§ Task description
Return the opening lines of the material, word for word. End with the line that contains "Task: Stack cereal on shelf".

§ Data section
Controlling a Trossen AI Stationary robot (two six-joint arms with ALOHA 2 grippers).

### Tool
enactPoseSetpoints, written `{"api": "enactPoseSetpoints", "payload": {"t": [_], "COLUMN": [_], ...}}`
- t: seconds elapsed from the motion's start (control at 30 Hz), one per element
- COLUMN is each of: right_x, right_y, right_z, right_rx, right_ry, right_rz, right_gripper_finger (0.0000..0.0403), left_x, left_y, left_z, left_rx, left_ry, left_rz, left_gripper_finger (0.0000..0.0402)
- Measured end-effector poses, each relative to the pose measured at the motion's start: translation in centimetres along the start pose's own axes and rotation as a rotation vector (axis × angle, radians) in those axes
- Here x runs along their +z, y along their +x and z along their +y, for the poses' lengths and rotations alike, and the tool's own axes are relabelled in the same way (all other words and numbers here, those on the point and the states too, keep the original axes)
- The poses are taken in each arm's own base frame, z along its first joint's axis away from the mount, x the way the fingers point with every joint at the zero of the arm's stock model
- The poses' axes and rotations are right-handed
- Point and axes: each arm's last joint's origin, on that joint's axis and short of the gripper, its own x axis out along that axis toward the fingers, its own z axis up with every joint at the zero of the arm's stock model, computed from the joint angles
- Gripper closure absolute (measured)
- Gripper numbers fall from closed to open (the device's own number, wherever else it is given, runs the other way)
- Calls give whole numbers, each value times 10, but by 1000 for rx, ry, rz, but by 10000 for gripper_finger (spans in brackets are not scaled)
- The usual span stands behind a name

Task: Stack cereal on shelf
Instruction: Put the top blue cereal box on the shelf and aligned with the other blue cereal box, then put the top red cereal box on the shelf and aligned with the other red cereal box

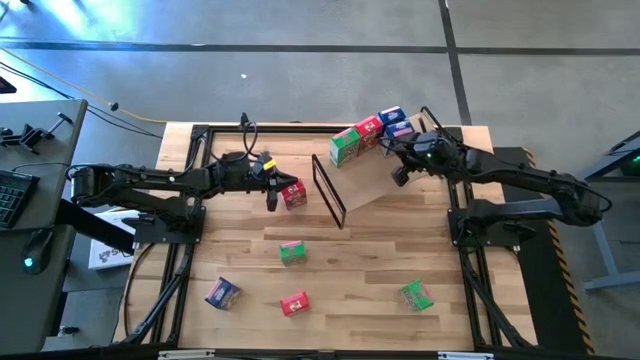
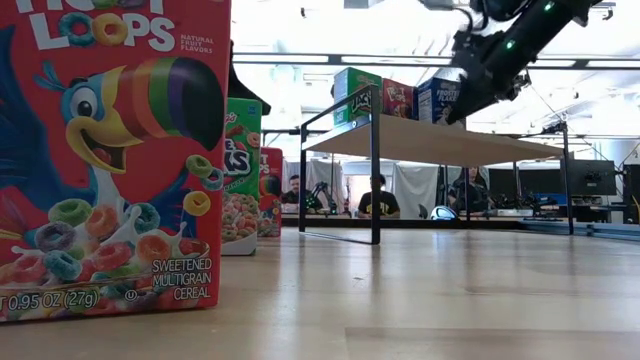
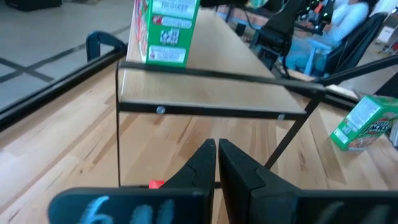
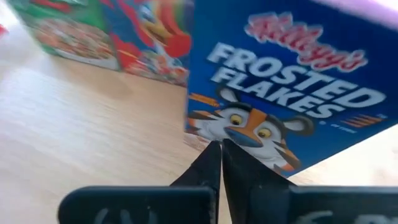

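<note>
The shelf [image 1: 375, 182] is a light board tilted on a black wire frame at the table's far right. Along its far edge stand a green box [image 1: 345, 147], a red box [image 1: 369, 130] and two blue boxes [image 1: 397, 123]. My right gripper [image 4: 221, 146] is shut, slanting down right in front of a blue Frosted Flakes box [image 4: 292, 81]. My left gripper [image 1: 272, 196] is shut and sits left of the shelf, close beside a red box [image 1: 294, 194] that stands on the tabletop. In the left wrist view only a red sliver [image 3: 155, 184] shows below its fingers. My left gripper is shut close beside the red box's left side; I cannot tell whether it touches the box. My right gripper's shut fingertips stand at the lower part of the blue box's printed front [image 4: 249, 134], coming slanting down from the table's right side. Whether they touch it I cannot tell. The box stands on the shelf board.
Loose boxes stand on the near half of the table: green [image 1: 292, 252], blue [image 1: 222, 293], red [image 1: 295, 303], green [image 1: 416, 295]. The shelf's wire frame end [image 1: 330, 192] stands between my left gripper and the board. Black rails border the table. People sit in the room beyond.
</note>
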Motion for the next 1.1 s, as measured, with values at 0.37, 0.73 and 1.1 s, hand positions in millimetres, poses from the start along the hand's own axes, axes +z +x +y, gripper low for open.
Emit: {"api": "enactPoseSetpoints", "payload": {"t": [0.37,0.73,1.1], "right_x": [-3,-9,-10], "right_y": [-43,-42,-41], "right_z": [13,31,34], "right_rx": [153,207,214], "right_ry": [-22,-95,-105], "right_rz": [-132,-81,-76], "right_gripper_finger": [402,309,256], "left_x": [25,9,-1], "left_y": [-5,-12,-11], "left_z": [-14,-28,-28], "left_rx": [40,169,331], "left_ry": [52,64,91], "left_rz": [168,397,445], "left_gripper_finger": [363,214,120]}}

§ Exercise answer
Controlling a Trossen AI Stationary robot (two six-joint arms with ALOHA 2 grippers).

### Tool
enactPoseSetpoints, written `{"api": "enactPoseSetpoints", "payload": {"t": [_], "COLUMN": [_], ...}}`
- t: seconds elapsed from the motion's start (control at 30 Hz), one per element
- COLUMN is each of: right_x, right_y, right_z, right_rx, right_ry, right_rz, right_gripper_finger (0.0000..0.0403), left_x, left_y, left_z, left_rx, left_ry, left_rz, left_gripper_finger (0.0000..0.0402)
- Measured end-effector poses, each relative to the pose measured at the motion's start: translation in centimetres along the start pose's own axes and rotation as a rotation vector (axis × angle, radians) in those axes
- Here x runs along their +z, y along their +x and z along their +y, for the poses' lengths and rotations alike, and the tool's own axes are relabelled in the same way (all other words and numbers here, those on the point and the states too, keep the original axes)
- The poses are taken in each arm's own base frame, z along its first joint's axis away from the mount, x the way the fingers point with every joint at the zero of the arm's stock model
- The poses' axes and rotations are right-handed
- Point and axes: each arm's last joint's origin, on that joint's axis and short of the gripper, its own x axis out along that axis toward the fingers, its own z axis up with every joint at the zero of the arm's stock model, computed from the joint angles
- Gripper closure absolute (measured)
- Gripper numbers fall from closed to open (the device's own number, wherever else it is given, runs the other way)
- Calls give whole numbers, each value times 10, but by 1000 for rx, ry, rz, but by 10000 for gripper_finger (spans in brackets are not scaled)
- The usual span stands behind a name

Task: Stack cereal on shelf

The answer to this exercise has been fully stated.